Non-Championship Chili


  • 2 pounds 80/20 ground chuck
  • 2 tablespoons cooking oil
  • 3 ounces pork stew meat
  • 3 fresh Serrano chiles, pierced several times with a sharp knife
  • 8 ounces tomato sauce
  • 14.5 ounces canned beef broth
  • 14.5 ounces canned chicken broth
  • 2 tablespoons ketchup
  • 15 ounce can pinto beans, drained
  • 15 ounce can, petite diced tomatoes, drained
  • spice packs
  • chopped white onion (for garnish)
  • grated Cheddar cheese (for garnish)
  • Frito original corn ships (for garnish)
  • sour cream (for garnish)


  1. In a heavy-bottomed pot over medium-high heat, brown the ground beef in the vegetable oil, stirring frequently to break up any clumps of the meat and to prevent burning. When the meat is well-browned, remove from the heat, drain in a colander, and pat dry with a kitchen towel. Set aside.

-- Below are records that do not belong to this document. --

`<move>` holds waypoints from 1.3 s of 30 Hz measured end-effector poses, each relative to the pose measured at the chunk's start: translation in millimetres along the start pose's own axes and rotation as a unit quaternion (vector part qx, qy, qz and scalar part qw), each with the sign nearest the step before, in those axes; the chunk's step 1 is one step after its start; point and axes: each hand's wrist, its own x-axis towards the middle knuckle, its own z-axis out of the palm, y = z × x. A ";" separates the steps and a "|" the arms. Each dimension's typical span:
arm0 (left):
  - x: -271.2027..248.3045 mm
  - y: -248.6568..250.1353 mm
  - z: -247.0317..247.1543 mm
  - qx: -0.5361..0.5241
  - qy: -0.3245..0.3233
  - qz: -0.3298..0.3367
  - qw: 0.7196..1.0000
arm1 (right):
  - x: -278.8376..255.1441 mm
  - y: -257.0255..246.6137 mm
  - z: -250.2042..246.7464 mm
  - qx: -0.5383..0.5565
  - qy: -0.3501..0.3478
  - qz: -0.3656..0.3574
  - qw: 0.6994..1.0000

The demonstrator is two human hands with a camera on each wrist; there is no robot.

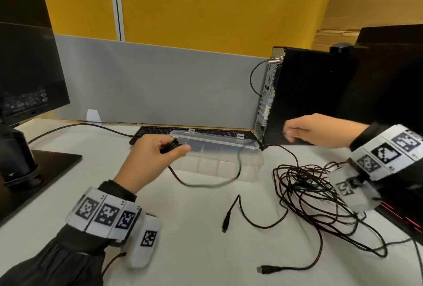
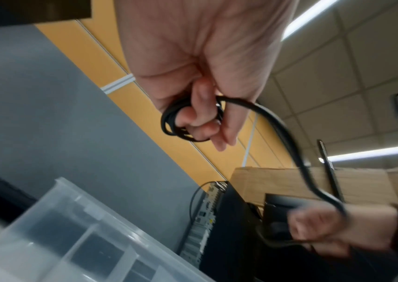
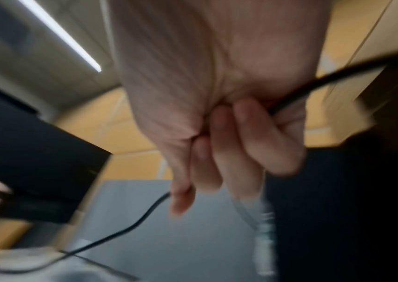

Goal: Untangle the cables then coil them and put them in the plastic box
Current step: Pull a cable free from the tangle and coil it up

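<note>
Little can be read. The white bands on the left wrist [image 1: 107,213] carry square black-and-white coded markers, and beside them stand tiny printed tags that look like "L2" and "L3", too small to be sure of. The white bands on the right wrist [image 1: 386,150] carry the same kind of coded markers; any lettering there is blurred. The rear panel of the black monitor [image 1: 25,100], left of the left wrist bands, shows pale marks by its ports, too blurred to make out.
</note>
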 end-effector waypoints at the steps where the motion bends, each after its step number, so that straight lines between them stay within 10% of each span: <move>1: 1.7 -1.3 -3.4 -0.013 0.019 -0.017 1.000 | 0.4 18.5 -1.1 -0.030 -0.023 0.037 0.999; 7: 2.4 2.5 2.0 -0.085 -0.011 -0.086 0.993 | 8.5 29.9 10.8 -0.201 0.050 0.195 0.959; 10: 0.3 7.9 9.4 -0.179 -0.058 -0.132 0.973 | 12.5 -37.8 23.5 -0.044 0.147 0.051 0.987; 14: -3.3 19.8 12.4 -0.271 -0.077 -0.168 0.945 | -0.8 -118.7 48.0 0.183 -0.048 -0.135 0.973; 17: -4.9 18.9 8.7 -0.314 -0.093 -0.162 0.931 | -1.1 -122.8 55.4 0.233 -0.063 -0.198 0.950; 21: -9.3 18.5 3.1 -0.283 -0.197 -0.103 0.933 | 8.4 -105.5 37.1 0.301 0.135 -0.157 0.931; 25: -14.9 23.2 3.1 -0.439 -0.245 -0.059 0.862 | 30.6 -96.6 31.1 0.241 0.329 -0.129 0.904; 31: -5.5 27.6 4.5 -0.573 -0.038 -0.051 0.817 | 35.0 -124.3 71.1 0.041 0.053 -0.154 0.986; 39: -2.6 25.3 7.7 -0.475 -0.055 -0.121 0.870 | 6.9 -147.5 45.9 0.020 0.045 -0.253 0.966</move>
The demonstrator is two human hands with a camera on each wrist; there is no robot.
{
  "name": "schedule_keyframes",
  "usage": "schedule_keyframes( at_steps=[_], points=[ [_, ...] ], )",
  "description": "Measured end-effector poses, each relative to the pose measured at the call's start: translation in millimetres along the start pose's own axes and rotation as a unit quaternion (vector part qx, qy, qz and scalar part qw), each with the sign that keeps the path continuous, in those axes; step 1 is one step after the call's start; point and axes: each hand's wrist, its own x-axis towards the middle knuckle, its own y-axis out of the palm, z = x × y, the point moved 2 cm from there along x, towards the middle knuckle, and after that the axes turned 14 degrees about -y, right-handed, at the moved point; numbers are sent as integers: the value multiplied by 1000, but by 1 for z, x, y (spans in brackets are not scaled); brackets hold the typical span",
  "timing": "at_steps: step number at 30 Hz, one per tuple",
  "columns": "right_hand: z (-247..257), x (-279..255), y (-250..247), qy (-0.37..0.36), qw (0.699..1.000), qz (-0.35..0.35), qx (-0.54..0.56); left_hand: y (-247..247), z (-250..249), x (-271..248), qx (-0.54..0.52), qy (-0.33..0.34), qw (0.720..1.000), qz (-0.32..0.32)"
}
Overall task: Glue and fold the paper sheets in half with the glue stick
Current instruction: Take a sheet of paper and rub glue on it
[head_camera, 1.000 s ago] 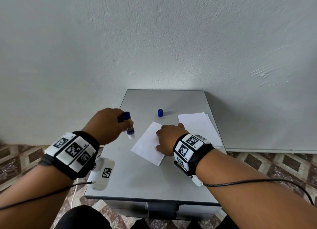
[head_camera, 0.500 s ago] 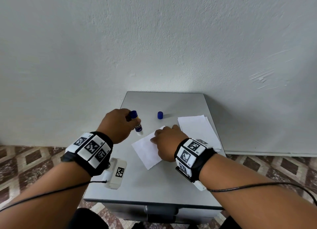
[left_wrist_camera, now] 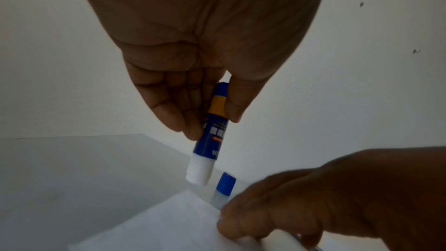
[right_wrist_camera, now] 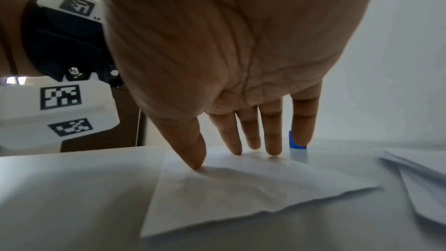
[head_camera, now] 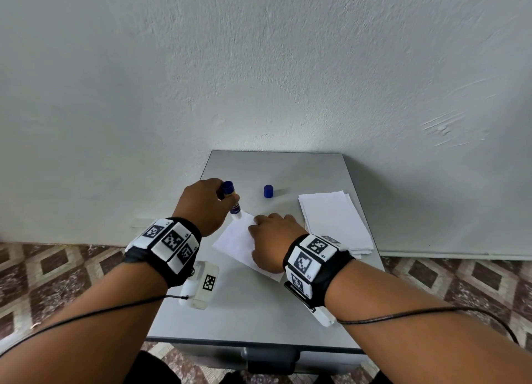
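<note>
Here, glue stick [head_camera: 232, 202] poised at the far corner of a paper sheet [head_camera: 237, 239] on the grey table [head_camera: 276, 170].

Left hand [head_camera: 201, 205] pinching the uncapped stick between thumb and fingertips [left_wrist_camera: 193, 131], white tip down, just above the sheet's corner. Right hand [head_camera: 273, 239] flat on the sheet, fingers [right_wrist_camera: 272, 140] straight and slightly spread, tips pressing the paper. Blue cap [head_camera: 268, 191] upright beyond; stack of sheets [head_camera: 334, 219] to the right.

right hand [head_camera: 272, 239] hides sheet [head_camera: 236, 241] middle
</note>
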Motion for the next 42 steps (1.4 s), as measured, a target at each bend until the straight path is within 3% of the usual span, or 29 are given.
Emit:
schedule_keyframes(
  at_steps=[11,20,26,36,42],
  points=[
    [-6,5,-4,-8,1000,22,12,20,-20,9,69,17,997,27],
    [-5,5,-4,1,998,53,26,9,-3,0,88,23,996,26],
    [-4,8,-6,10,994,109,16,-1,9,-13,87,23,995,34],
    [-6,7,1,16,996,89,10,-17,19,-31,131,29,989,62],
    [-7,-4,5,68,995,65,-41,-41,16,-16,42,2,999,-30]
  ],
)
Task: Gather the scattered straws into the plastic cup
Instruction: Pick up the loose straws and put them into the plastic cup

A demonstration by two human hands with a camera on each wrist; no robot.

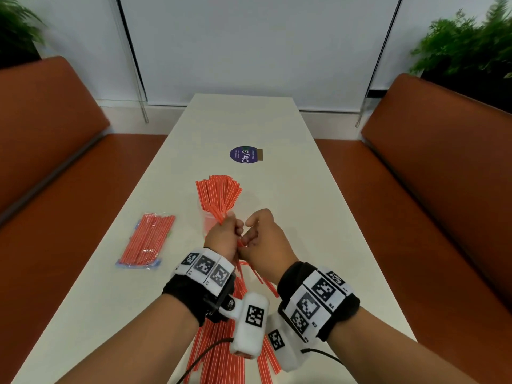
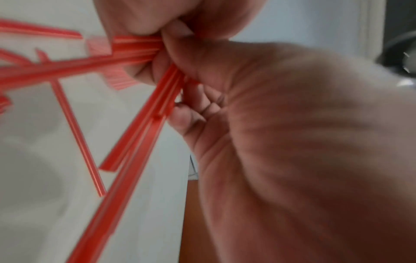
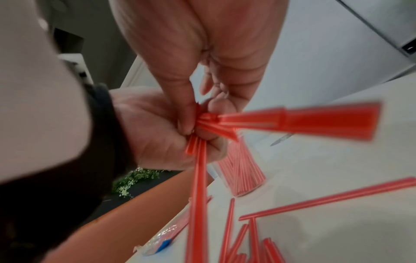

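Over table, straws through left grip

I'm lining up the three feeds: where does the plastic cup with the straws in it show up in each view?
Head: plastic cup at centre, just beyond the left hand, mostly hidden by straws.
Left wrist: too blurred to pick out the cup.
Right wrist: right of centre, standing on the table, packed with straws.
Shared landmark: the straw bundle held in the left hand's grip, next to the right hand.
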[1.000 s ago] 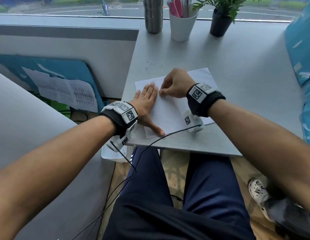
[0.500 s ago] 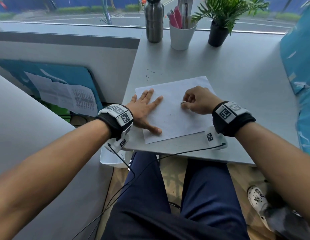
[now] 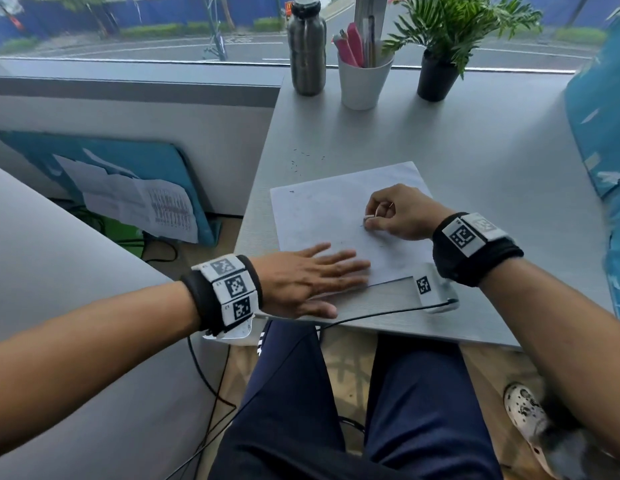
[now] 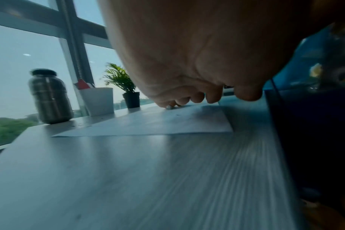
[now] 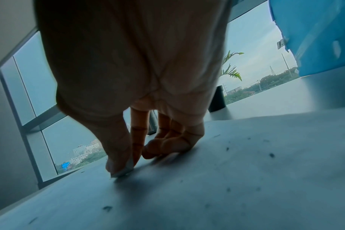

  2. Wipe the pot clean with a paper towel or kitchen towel. Return to the heat. Add the pork, Serrano chiles, tomato sauce, beef and chicken broths, and the first spice “dump”. Stir until well combined. Bring to the boil and boil for 30 minutes.
  3. Remove the pot from the heat. Then remove the pork and the chiles, squeezing their juice into the pot. Return to the heat, add the cooked ground beef, and cook over a low flame for 1 hour.
  4. At the end of the hour, return the mixture to the boil for 10 minutes. Stir in the ketchup, and simmer, covered, for 25 minutes.
  5. Stir in the second spice “dump”  and continue to simmer for 15 minutes.
  6. At the end of the 15 minutes, stir in the third spice “dump”. Continue at a slow boil for 20 minutes.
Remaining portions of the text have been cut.